**DATA SECTION**
+-------+

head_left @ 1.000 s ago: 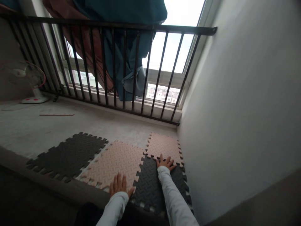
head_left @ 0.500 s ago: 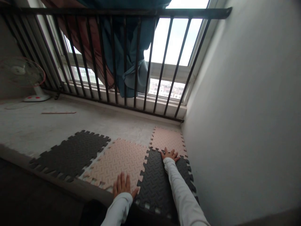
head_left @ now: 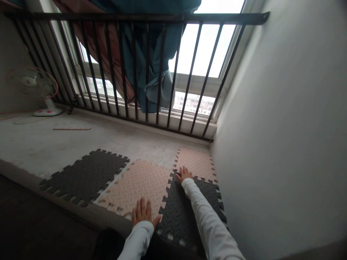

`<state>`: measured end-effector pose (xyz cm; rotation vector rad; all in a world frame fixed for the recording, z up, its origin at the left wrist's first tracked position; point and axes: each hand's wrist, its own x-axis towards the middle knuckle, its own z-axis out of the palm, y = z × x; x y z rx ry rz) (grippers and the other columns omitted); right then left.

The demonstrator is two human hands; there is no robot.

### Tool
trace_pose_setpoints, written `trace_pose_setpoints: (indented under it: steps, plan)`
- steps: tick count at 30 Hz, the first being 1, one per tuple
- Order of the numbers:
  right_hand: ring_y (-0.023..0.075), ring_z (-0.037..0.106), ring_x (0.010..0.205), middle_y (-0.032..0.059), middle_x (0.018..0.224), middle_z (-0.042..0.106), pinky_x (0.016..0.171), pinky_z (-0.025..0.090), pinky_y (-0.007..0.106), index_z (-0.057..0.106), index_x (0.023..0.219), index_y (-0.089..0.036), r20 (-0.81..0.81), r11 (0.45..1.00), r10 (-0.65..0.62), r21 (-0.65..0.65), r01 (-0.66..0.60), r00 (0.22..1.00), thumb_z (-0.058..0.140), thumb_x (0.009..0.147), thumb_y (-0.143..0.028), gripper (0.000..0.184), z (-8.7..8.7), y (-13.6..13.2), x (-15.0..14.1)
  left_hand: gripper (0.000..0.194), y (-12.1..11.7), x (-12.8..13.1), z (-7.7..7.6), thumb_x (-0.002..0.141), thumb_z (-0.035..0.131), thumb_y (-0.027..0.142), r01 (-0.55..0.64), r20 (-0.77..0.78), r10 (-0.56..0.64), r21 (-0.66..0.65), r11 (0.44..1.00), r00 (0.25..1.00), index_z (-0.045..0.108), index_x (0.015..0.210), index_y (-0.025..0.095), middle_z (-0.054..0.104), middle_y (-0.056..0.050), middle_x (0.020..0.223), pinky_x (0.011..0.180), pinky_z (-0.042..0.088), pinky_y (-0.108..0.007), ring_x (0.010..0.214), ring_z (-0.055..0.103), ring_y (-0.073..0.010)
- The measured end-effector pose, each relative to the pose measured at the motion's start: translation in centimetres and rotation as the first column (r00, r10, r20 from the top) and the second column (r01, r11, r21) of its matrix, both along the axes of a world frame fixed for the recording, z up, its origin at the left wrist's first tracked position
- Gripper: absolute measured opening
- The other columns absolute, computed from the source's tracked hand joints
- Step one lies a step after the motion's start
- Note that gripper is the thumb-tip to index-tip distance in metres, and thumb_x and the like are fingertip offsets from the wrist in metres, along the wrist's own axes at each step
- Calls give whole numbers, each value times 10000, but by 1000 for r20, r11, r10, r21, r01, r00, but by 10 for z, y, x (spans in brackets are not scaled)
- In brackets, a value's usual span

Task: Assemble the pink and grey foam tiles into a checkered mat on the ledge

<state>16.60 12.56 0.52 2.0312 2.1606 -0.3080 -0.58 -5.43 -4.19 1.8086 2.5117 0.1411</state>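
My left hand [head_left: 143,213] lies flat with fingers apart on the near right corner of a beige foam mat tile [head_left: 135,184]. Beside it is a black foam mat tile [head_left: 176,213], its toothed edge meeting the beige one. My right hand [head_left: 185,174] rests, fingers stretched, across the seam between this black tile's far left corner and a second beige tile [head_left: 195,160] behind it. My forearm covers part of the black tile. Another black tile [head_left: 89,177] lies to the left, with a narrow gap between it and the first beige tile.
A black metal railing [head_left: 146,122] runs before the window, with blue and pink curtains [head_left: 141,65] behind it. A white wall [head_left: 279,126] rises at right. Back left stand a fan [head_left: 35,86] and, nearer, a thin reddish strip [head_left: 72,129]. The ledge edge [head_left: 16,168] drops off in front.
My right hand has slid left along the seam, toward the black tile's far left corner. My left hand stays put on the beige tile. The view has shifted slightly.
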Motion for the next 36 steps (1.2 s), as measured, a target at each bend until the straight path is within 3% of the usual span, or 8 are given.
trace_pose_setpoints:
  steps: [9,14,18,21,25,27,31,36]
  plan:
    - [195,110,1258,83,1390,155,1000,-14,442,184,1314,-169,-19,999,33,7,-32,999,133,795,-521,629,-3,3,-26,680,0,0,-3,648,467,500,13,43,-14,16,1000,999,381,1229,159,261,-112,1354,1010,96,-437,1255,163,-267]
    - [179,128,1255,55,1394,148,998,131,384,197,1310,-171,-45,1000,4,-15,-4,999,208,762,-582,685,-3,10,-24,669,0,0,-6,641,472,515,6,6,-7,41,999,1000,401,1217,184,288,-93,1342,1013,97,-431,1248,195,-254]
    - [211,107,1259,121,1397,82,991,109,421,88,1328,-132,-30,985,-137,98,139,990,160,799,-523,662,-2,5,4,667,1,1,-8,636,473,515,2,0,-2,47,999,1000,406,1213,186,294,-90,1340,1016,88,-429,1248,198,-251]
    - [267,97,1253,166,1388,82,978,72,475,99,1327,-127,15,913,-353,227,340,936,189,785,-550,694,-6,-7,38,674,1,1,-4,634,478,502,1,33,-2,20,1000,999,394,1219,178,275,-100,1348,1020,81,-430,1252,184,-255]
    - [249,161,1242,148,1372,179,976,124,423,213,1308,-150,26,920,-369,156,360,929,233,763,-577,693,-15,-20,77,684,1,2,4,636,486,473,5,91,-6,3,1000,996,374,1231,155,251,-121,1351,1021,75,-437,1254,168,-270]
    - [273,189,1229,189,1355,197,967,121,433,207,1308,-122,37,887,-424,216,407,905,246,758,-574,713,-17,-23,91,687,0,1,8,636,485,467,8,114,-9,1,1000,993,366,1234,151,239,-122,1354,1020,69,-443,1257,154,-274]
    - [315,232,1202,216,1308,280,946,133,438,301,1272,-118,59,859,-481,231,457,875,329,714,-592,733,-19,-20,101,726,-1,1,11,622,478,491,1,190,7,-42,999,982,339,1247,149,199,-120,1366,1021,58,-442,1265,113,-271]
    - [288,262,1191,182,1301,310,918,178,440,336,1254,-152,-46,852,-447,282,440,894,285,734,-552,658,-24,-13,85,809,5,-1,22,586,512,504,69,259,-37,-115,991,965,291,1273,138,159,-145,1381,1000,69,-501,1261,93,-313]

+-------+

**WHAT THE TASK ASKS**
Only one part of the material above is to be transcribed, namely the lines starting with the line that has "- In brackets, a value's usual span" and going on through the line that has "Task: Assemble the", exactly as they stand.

**EXERCISE SOLUTION**
- In brackets, a value's usual span

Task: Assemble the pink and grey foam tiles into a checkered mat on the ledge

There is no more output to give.